When news came yesterday that I had lost my job, and that I would need to turn in my gurudisk, I wanted to first get my Ubuntu mirror, virtual machines and ISOs off the disk. Then, I wanted to experience, first hand, "shredding" the data on the disk. Thus, we have now reached the topic of this post- GNU shred.
I had heard from students over and over again that zeroing out the drive using /dev/zero is not sufficient for secure data deletion. I full heartedly disagree, and I'm sure I'll bring out the emotion of many of you in the comments. Here's why I think /dev/zero is more than sufficient for secure data destruction:
- On older dive encoding schemes, mainly RLL and MFM, data was not written in exactly the same spot every time. As such, there was left over charge from the previous write, and expensive data recovery hardware could use math and averages to discover what the data once was. As such, a method known as the "Gutmann Method" became the standard of destroying data. Patters of ones and zeros would be written to the disk, in such a way that maximizing flipping the bits, minimizing the average left over charge. After seven passes, the residual charge would be so minute, that it would be virtually impossible to recover the data. Do 35 passes, and the data is gone for sure.
- Drives today do not use RLL or MFM encoding, and also, the bits are much more close together then they were in days gone by. The data has to be written in exactly the same spot, or data destruction is likely on other data existing on the disk. As such, there is no left over residual charge from rewriting the data. A single pass over existing data removes any existence of that data.
- Supposedly, top secret, mega government, super computers administered my corporations with endless amounts of cash flow can recover data on ATA drives, even after seven passes. However, there has been no academic study, no scientific evidence, no hard cold proof. All we have is hearsay and rumors of people we know claimed to recover the data using these killer machines or algorithms on ATA drives.
So, with that in mind, after backing up my data, a single zeroing of the entire drive would be more than sufficient for a couple reasons.
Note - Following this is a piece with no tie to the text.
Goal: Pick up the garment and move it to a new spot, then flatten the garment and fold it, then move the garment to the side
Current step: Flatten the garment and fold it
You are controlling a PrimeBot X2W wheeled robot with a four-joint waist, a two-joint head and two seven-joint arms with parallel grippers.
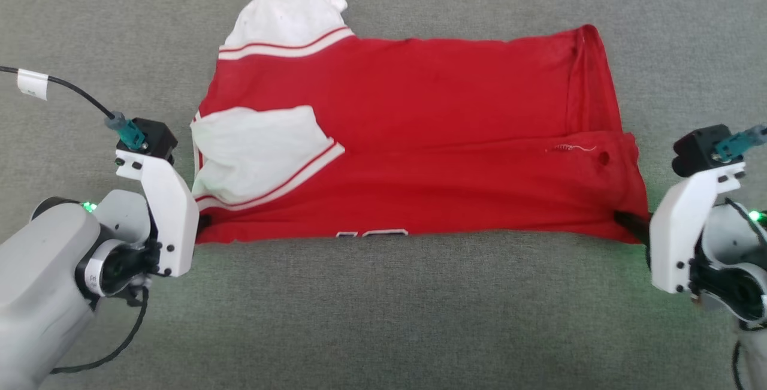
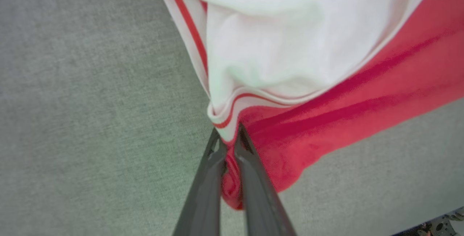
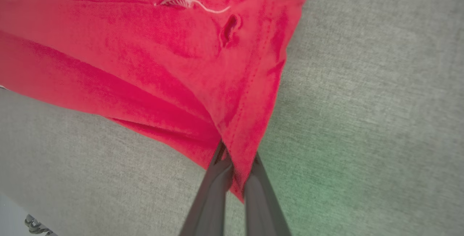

First, my bosses and company don't have the resources, the time and money, or the care to recover any data off of my gurudisk. Second, the data I was deleting wasn't necessarily personal, as no passwords or private keys or information was stored on the disk. So, even if the data could be recovered, of what use would it be to anyone? Little, if any. Chances are good that the drive will sit on a shelf, unattended and unused, and when it does make it back into commission, it will just be formatted with ext3, files put on, and used as any other drive. So, /dev/zero it is.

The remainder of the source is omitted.